**WHAT IS BEING ASKED**
In the listing that follows, count the lines that include "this", and answer with the total alone.

..............................

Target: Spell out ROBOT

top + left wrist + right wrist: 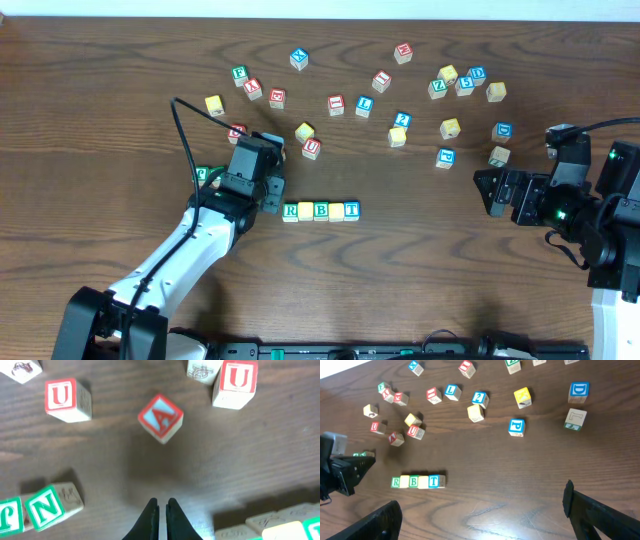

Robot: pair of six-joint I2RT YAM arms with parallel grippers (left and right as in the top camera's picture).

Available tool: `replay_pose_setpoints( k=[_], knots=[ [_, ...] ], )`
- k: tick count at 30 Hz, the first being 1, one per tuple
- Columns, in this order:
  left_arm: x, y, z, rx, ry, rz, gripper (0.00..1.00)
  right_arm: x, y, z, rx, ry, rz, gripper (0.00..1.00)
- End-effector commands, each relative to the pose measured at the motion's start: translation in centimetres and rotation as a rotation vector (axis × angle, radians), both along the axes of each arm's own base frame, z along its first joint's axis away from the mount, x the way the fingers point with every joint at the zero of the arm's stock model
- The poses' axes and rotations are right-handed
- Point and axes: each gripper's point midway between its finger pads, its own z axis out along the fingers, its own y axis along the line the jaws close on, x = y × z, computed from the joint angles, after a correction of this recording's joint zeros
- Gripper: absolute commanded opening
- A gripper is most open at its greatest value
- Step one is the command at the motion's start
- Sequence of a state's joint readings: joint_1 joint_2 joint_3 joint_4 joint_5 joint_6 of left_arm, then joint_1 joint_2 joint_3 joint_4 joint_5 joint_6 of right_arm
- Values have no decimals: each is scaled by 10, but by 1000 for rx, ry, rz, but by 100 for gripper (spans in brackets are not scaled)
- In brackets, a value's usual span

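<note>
dark, streaky wood-grain table

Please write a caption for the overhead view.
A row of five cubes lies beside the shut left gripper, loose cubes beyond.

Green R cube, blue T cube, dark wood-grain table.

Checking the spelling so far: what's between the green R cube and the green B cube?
A yellow-faced cube sits between the green R cube and the green B cube, in line with them; the overhead view shows it.
</note>
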State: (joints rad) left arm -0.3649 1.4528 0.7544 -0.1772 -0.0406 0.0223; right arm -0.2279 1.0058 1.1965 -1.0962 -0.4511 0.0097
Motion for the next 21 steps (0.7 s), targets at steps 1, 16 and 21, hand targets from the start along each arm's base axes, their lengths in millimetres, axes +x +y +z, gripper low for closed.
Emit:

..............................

**EXERCISE RESPONSE**
2